Morgentaler claimed that 80 per cent of Canadians are "in favour of women having access to safe abortions."

However, recent opinion polls show that most Canadians have deep concerns about the lack of any legal restrictions on abortion.

An Environics research group poll from 2004 reported that 68 per cent of Canadians favour some restrictions, 33 per cent say life should be protected from the moment of conception, and 73 per cent support mandatory counselling before an abortion.

The decision also sparked a backlash against the Order of Canada itself.

Father Lucien Larre of Port Coquitlam, B.C., has returned his Order of Canada to the governor general, saying the award should be "reserved for people who can be models or be inspiring for a majority of Canadians."

Madonna House

On July 8, representatives of the Madonna House apostolate based in Combermere, Ont., returned the Order of Canada medal and citation awarded to their founder, Catherine Doherty, to Rideau Hall.

They said they didn't want to be on the same list as an abortionist. Before her death in 1985, Doherty told Madonna House members that the award belonged to all of them.

"Dr. Morgentaler is a very public and symbolic figure. We were moved in conscience to make a public gesture of disappointment and sadness for our country," said Susanne Stubbs of Madonna House.

Ethicist Margaret Somerville, the founding director of McGill University's Centre for Medicine, Ethics and Law, said that even for those who think abortion should be allowed in some circumstances, it is "terrible to say it's a non-issue."
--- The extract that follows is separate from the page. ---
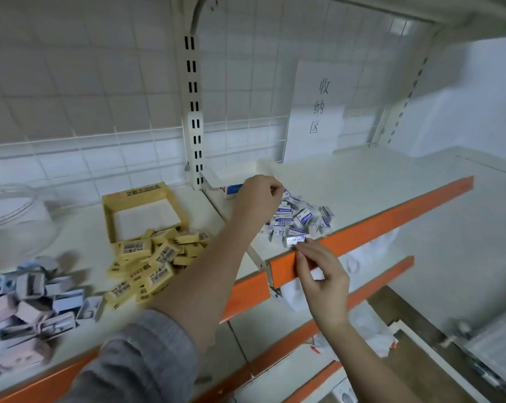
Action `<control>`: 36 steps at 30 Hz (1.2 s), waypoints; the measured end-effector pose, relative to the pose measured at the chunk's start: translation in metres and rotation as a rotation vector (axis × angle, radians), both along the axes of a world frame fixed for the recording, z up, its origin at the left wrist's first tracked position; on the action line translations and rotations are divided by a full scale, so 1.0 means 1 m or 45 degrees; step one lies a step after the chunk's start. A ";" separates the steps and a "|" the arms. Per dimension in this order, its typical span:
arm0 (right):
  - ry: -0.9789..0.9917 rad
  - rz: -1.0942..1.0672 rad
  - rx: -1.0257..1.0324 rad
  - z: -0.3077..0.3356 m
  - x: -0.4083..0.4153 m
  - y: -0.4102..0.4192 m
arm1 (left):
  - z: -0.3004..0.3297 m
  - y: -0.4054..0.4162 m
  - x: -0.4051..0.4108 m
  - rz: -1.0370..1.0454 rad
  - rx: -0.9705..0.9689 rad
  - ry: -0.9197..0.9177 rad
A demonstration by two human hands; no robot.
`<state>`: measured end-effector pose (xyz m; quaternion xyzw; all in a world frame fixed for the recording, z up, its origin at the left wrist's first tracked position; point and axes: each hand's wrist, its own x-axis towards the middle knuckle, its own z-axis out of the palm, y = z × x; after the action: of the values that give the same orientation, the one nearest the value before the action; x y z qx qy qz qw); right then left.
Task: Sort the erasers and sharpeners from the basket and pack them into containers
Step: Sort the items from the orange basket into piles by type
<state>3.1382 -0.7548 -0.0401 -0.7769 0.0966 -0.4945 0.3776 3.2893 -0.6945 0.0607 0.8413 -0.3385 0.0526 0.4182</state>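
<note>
On the shelf [362, 181], centre of frame: one heap of small white-and-blue wrapped erasers [297, 221], lying every way, no common long axis.

Left hand [256, 199]: reaching over the heap's upper-left side, fingers curled tight; it appears to pinch something small at the fingertips, too hidden to name.

Right hand [321, 271]: at the shelf's orange front edge [391, 222], thumb and forefinger pinching one wrapped eraser [295, 239] at the heap's near rim, its long axis running left to right. The heap lies just above and beyond this hand, the nearer of the two to loose stock.

White open box [234, 177]: just behind the left hand, blue print on its front; contents hidden. Probably the destination, up and left of the heap.

Yellow carton [144, 205], left of centre: open, holding nothing visible. Yellow erasers [153, 263] spilled in front of it.

Lower left: grey and pink sharpeners [30, 303], blurred, loose.

Far left: clear plastic container [13, 216], apparently unfilled.
</note>
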 end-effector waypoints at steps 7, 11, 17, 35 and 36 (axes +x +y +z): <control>0.012 -0.041 -0.060 0.008 0.006 -0.002 | 0.012 0.029 -0.011 0.002 -0.093 -0.107; -0.063 -0.077 -0.167 0.048 0.023 0.021 | 0.033 0.107 -0.022 -0.011 -0.106 -0.310; -0.161 0.290 -0.229 0.118 0.085 0.124 | 0.073 0.282 -0.024 0.386 0.040 -0.506; 1.129 1.073 -1.220 0.139 0.282 0.517 | 0.056 0.641 0.013 0.581 0.500 -0.424; 1.158 1.085 -1.310 0.134 0.288 0.523 | 0.053 0.646 0.013 0.578 0.485 -0.400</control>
<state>3.4260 -0.2315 0.0939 -0.9485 -0.3034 0.0738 0.0526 3.3018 -0.0490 0.1139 0.9399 -0.2066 0.2092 0.1738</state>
Somerville recalled asking him during a television taping last year whether he would perform an abortion on a healthy woman carrying a healthy 26-week-old unborn baby. "To my absolute amazement, he said, 'No, I wouldn't do that abortion.'"

While some of the reaction has described Morgentaler as "evil" and called him a "baby-killer," Somerville makes a distinction between the man and the work he's done, which she called "profoundly wrong."

"I don't think he's an evil person, I really don't," she said.